Teaching Employees to Be Entrepreneurs Will Become Standard Fare

Companies want employees to come up with new ideas, innovate, be leaders. However, most of these employees, unless they came in through an acquisition, or from a startup, do not have entrepreneurial experience.
This post was published on the now-closed HuffPost Contributor platform. Contributors control their own work and posted freely to our site. If you need to flag this entry as abusive, send us an email.

2015-03-10-1426000968-5367565-corpentrepreneur.jpg

Teaching employees to be entrepreneurs will become standard fare in corporate America.

Today I would like to discuss some trends we're seeing in our work with various corporate partners who are either already implementing or considering internal programs for teaching employees entrepreneurship.

First, consider what an entrepreneur does.

(S)He comes up with a new idea. Validates it with customers. Develops a business model and a pricing model. Assesses the market size for the business opportunity. Assesses competition. Develops a go-to-market strategy. Packages all this in an investor pitch, if (s)he is looking to raise funding. Goes and convinces customers to buy, and in some cases, investors to invest.

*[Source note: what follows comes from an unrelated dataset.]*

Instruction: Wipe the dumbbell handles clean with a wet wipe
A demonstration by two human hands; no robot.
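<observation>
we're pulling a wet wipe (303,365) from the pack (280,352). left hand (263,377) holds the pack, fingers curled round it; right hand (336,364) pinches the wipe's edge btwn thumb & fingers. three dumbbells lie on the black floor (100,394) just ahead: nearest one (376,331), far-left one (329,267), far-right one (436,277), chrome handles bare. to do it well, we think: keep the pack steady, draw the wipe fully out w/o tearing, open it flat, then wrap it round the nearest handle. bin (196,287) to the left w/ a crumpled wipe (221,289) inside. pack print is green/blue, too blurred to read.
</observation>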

Now, consider what's happening inside corporations.

Companies want employees to come up with new ideas, innovate, be leaders. However, most of these employees, unless they came in through an acquisition, or from a startup, do not have entrepreneurial experience. So they don't really know how to frame an idea, how to validate an idea, how to assess its commercial potential.

Thus, the focus of corporate incubation needs to shift from expecting employees to be capable, on their own, to be able to originate, assess and package new ideas, to teaching them how to do so.

We're seeing early trends of this shift.

One of our corporate incubation partners, a Fortune 500 technology company, runs entrepreneurship development programs three times a year where employees are invited to apply to spend a year studying and learning entrepreneurship, developing their idea, validating, developing a business model, a pricing model, a Total Available Market (TAM) model, revenue projections, resource requirements, etc. They get to pitch this to their management.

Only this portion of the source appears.